Institute of Genomic Medicine, Wenzhou Medical University, Wenzhou, Zhejiang 325025, China.
National Clinical Research Center for Geriatric Disorders, Xiangya Hospital, Central South University, Changsha, Hunan 410008, China.
Nucleic Acids Res. 2018 Sep 6;46(15):7793-7804. doi: 10.1093/nar/gky678.
With expanding applications of next-generation sequencing in medical genetics, increasing computational methods are being developed to predict the pathogenicity of missense variants. Selecting optimal methods can accelerate the identification of candidate genes. However, the performances of different computational methods under various conditions have not been completely evaluated. Here, we compared 12 performance measures of 23 methods based on three independent benchmark datasets: (i) clinical variants from the ClinVar database related to genetic diseases, (ii) somatic variants from the IARC TP53 and ICGC databases related to human cancers and (iii) experimentally evaluated PPARG variants. Some methods showed different performances under different conditions, suggesting that they were not always applicable for different conditions. Furthermore, the specificities were lower than the sensitivities for most methods (especially, for the experimentally evaluated benchmark datasets), suggesting that more rigorous cutoff values are necessary to distinguish pathogenic variants. Furthermore, REVEL, VEST3 and the combination of both methods (i.e. ReVe) showed the best overall performances with all the benchmark data. Finally, we evaluated the performances of these methods with de novo mutations, finding that ReVe consistently showed the best performance. We have summarized the performances of different methods under various conditions, providing tentative guidance for optimal tool selection.

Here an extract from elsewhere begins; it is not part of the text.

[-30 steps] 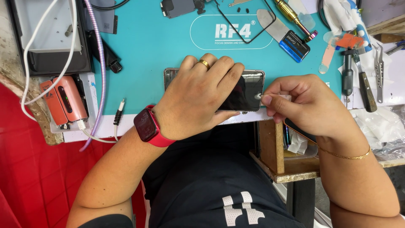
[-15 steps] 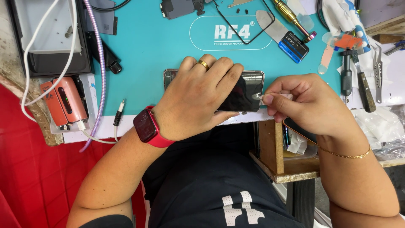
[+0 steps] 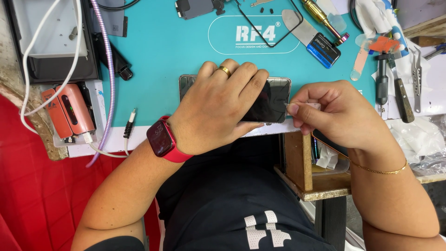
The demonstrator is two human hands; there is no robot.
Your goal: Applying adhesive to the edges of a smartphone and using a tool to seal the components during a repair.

随着下一代测序技术在医学遗传学中的应用不断扩大,越来越多的计算方法被开发出来,以预测错义变异的致病性。选择最佳的方法可以加速候选基因的鉴定。然而,不同计算方法在不同条件下的性能尚未得到完全评估。在这里,我们比较了基于三个独立基准数据集(i)ClinVar 数据库中与遗传疾病相关的临床变异,(ii)IARC TP53 和 ICGC 数据库中与人类癌症相关的体细胞变异,以及(iii)实验评估的 PPARG 变异的 23 种方法的 12 种性能指标。一些方法在不同条件下表现出不同的性能,这表明它们并不总是适用于不同的条件。此外,对于大多数方法(特别是对于实验评估的基准数据集),特异性低于敏感性,这表明需要更严格的截止值来区分致病性变异。此外,REVEL、VEST3 和这两种方法的组合(即 ReVe)在所有基准数据中表现出最佳的整体性能。最后,我们用从头突变评估了这些方法的性能,发现 ReVe 始终表现出最佳的性能。我们总结了不同方法在不同条件下的性能,为最佳工具选择提供了初步指导。